• **What is needed**:
Quote the listing below word for word, stopping after the line that contains "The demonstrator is".

• **Dataset section**:
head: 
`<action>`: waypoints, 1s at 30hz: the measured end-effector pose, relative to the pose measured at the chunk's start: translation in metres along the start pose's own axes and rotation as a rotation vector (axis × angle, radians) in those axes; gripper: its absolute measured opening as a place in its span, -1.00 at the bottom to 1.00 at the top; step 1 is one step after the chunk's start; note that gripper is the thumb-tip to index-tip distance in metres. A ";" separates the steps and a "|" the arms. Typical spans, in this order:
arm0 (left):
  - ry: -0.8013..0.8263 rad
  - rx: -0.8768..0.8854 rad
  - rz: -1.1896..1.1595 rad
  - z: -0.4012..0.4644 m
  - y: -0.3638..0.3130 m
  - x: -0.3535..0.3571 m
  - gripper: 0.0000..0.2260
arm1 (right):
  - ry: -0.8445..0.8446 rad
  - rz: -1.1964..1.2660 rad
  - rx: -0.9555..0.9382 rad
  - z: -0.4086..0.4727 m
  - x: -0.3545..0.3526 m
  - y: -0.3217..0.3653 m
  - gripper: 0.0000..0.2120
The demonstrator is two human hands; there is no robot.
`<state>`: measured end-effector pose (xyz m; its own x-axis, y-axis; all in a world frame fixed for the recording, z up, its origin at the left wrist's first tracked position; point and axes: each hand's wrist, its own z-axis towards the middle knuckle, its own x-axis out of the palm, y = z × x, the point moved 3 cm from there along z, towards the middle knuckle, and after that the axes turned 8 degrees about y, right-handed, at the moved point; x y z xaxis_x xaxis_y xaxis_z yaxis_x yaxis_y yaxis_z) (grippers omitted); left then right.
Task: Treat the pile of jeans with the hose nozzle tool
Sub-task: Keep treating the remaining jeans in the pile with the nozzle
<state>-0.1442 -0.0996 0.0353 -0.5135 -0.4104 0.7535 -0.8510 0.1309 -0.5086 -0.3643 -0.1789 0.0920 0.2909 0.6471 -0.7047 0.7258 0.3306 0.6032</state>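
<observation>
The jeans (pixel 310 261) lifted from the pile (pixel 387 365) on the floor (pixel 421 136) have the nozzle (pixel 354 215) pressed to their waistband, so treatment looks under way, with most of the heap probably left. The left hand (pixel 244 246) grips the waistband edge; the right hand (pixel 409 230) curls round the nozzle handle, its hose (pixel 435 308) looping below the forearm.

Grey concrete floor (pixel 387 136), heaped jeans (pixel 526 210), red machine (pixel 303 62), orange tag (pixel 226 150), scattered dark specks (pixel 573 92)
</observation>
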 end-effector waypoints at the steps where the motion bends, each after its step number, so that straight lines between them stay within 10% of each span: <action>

• **Solution for this exercise**:
head: 
`<action>`: waypoints, 1s at 30hz: the measured end-effector pose, relative to the pose measured at the chunk's start: translation in metres along the start pose's own axes and rotation as a rotation vector (axis × angle, radians) in those axes; gripper: its absolute measured opening as a place in its span, -1.00 at the bottom to 1.00 at the top; step 1 is one step after the chunk's start; note that gripper is the thumb-tip to index-tip distance in metres. A ";" separates the steps and a "|" the arms. Typical spans, in this order:
arm0 (left):
  - ry: -0.8013..0.8263 rad
  - rx: -0.8768..0.8854 rad
  - rz: -1.1896..1.1595 rad
  - z: -0.4012..0.4644 m
  - y: -0.3638..0.3130 m
  - x: -0.3535..0.3571 m
  - gripper: 0.0000..0.2260
arm1 (right):
  - ry: -0.8445..0.8446 rad
  - rz: -1.1964..1.2660 rad
  - rx: -0.9555..0.9382 rad
  - z: -0.4086..0.4727 m
  - x: -0.3545..0.3526 m
  - y: -0.3217..0.3653 m
  - gripper: 0.0000..0.2120
The demonstrator is two human hands; there is no robot.

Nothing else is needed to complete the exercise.